Les Zygènes sont de petits « papillons de nuit » qui volent le jour. Leurs vives couleurs aposématiques, leurs étroites localisations le plus souvent liées à un effectif assez dense, leur caractère sténoèce dont l’extrême sensibilité est évidemment liée à leur dépendance d’un groupe-espèces de plante-hôte, voire d’une seule de ces plantes, font qu’il s’agit d’éminents outils pour l’indication d’espaces de bonne naturalité et réservoirs de grande diversité. A la fois très aisément repérables, se manifestant le plus souvent par un cortège de plusieurs espèces et d’une grande impulsivité au moindre déséquilibre de leur biotope, leur présence traduit toujours une biocénose très riche, et notamment une phytocénose remarquable. Celles inféodées à des plantes appétibles (comme le sont les Coronilles, les Sainfons et les Vesces) sont de parfaites bioindicatrices des pâtures et des parcours, leur éradication induisant un excès pastorale aux effets irréversibles, soit par la densité des troupeaux, soit par l’absence de périodes de repos.

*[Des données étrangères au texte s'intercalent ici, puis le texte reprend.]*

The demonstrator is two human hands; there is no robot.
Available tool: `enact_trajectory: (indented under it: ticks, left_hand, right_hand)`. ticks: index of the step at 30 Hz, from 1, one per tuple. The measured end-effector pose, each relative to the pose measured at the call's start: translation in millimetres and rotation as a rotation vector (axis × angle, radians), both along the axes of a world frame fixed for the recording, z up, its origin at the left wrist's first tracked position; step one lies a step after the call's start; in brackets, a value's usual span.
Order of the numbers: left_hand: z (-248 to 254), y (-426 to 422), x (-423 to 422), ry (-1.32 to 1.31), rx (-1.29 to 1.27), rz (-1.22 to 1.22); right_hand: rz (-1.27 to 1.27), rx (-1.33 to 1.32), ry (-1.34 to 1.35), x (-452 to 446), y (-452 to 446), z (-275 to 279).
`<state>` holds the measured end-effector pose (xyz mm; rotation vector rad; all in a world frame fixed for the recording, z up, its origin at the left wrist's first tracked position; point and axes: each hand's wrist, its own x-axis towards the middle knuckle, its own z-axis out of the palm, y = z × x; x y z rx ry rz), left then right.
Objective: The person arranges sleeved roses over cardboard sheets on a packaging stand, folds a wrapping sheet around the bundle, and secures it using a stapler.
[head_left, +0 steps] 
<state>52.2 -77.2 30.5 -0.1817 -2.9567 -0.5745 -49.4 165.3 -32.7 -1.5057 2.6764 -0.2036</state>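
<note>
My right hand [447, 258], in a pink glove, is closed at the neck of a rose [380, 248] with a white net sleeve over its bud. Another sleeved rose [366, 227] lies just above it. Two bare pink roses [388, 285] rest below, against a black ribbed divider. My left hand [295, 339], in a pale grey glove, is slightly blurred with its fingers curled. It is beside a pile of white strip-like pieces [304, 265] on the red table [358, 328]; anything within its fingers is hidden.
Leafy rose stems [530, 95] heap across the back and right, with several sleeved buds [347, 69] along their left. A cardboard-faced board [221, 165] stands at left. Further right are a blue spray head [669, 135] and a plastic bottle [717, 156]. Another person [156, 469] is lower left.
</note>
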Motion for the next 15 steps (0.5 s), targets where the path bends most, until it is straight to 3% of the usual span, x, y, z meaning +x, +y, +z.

L’actuelle détérioration de bien des écosystèmes par un cheptel sédentaire et surnuméraire se traduit par la disparition de bien des espèces du Maroc, notamment les formes endémiques, et avec une forte acuité dans la région du Moyen Atlas. Cette néfaste tendance date déjà des deux dernières décennies du siècle passé, mais les ravages n’ont jamais été aussi saillants que depuis 2003 et 2004, date d’abandon du plus grand nombre de périmètres en défens qui faisaient offices de réserves intégrales du vivant.